The Tier-0 gateway deployed in the second instance is removed.

VCF-NSX-BGP-REQD-CFG-015

Set the Tier-0 gateway as primary for all VMware Cloud Foundation instances.

  • In NSX Federation, a Tier-0 gateway lets egress traffic from connected Tier-1 gateways only in its primary locations.

  • Local ingress and egress traffic is controlled independently at the Tier-1 level. No segments are provisioned directly to the Tier-0 gateway.

  • A mixture of network spans (local to a VMware Cloud Foundation instance or spanning multiple instances) is enabled without requiring additional Tier-0 gateways and hence edge nodes.

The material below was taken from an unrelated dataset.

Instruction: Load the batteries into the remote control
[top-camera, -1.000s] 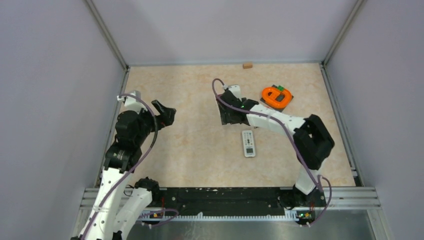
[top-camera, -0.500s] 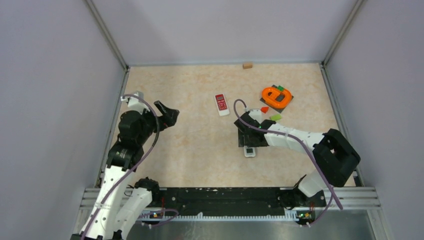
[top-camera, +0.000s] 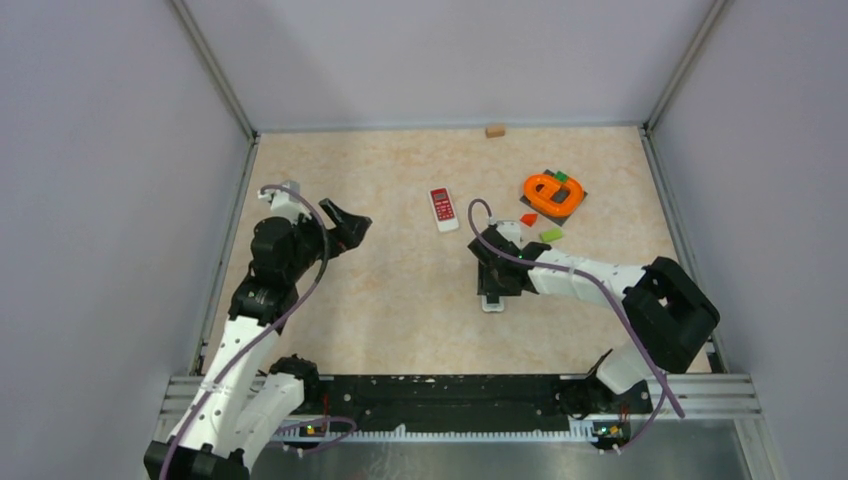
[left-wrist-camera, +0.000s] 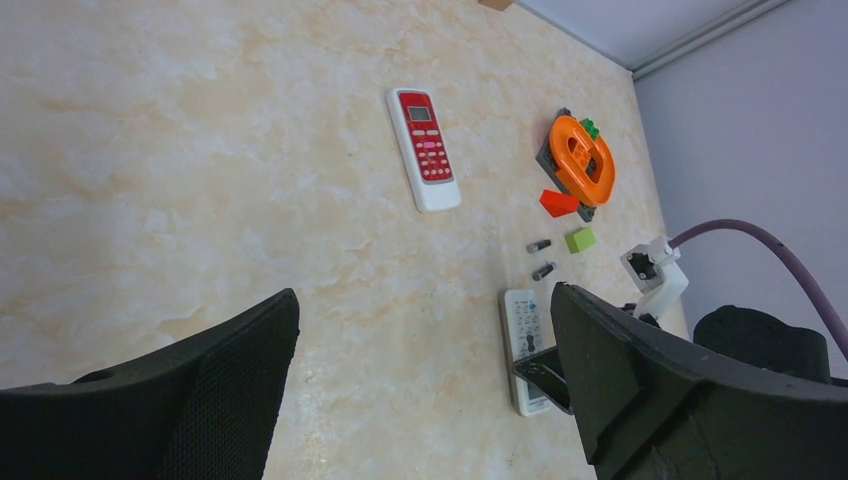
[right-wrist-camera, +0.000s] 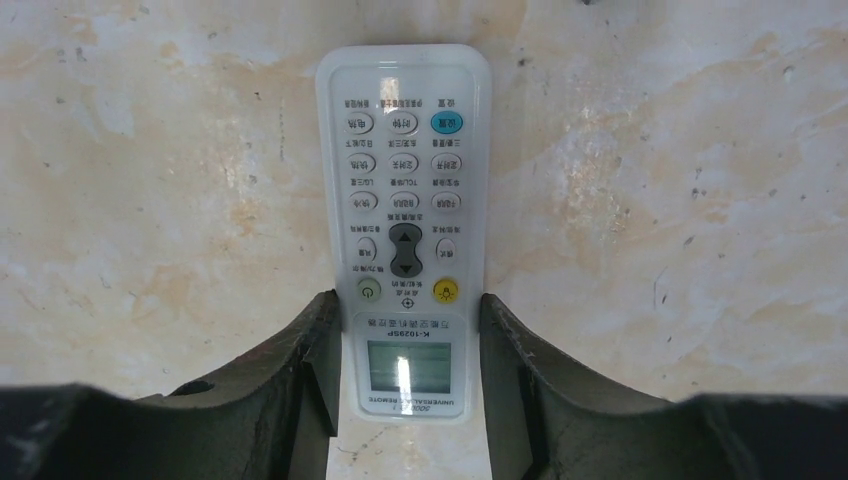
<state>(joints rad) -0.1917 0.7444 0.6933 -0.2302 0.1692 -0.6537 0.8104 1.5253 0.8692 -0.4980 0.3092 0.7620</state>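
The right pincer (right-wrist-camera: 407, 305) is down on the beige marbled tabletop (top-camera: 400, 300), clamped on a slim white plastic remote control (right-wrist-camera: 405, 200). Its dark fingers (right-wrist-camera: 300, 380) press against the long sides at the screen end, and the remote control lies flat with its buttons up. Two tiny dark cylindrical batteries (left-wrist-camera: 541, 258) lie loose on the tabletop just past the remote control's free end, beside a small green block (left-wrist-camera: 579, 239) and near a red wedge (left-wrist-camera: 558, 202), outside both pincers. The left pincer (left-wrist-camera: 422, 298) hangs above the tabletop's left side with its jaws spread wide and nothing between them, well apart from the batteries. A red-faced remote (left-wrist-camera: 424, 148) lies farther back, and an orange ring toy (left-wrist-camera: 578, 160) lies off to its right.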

  • If a failure in a VMware Cloud Foundation instance occurs, the local-instance networking in the other instance remains available without manual intervention.

None.

VCF-NSX-BGP-REQD-CFG-016

From the global Tier-0 gateway, establish BGP neighbor peering to the ToR switches connected to the second VMware Cloud Foundation instance.

  • Enables the learning and advertising of routes in the second VMware Cloud Foundation instance.

  • Facilitates a potential automated failover of networks from the first to the second VMware Cloud Foundation instance.

None.

VCF-NSX-BGP-REQD-CFG-017

Use a stretched Tier-1 gateway and connect it to the Tier-0 gateway for cross-instance networking.

  • Enables network span between the VMware Cloud Foundation instances because NSX network segments follow the span of the gateway they are attached to.

  • Creates a two-tier routing architecture.

None.

VCF-NSX-BGP-REQD-CFG-018

Assign the NSX Edge cluster in each VMware Cloud Foundation instance to the stretched Tier-1 gateway. Set the first VMware Cloud Foundation instance as primary and the second instance as secondary.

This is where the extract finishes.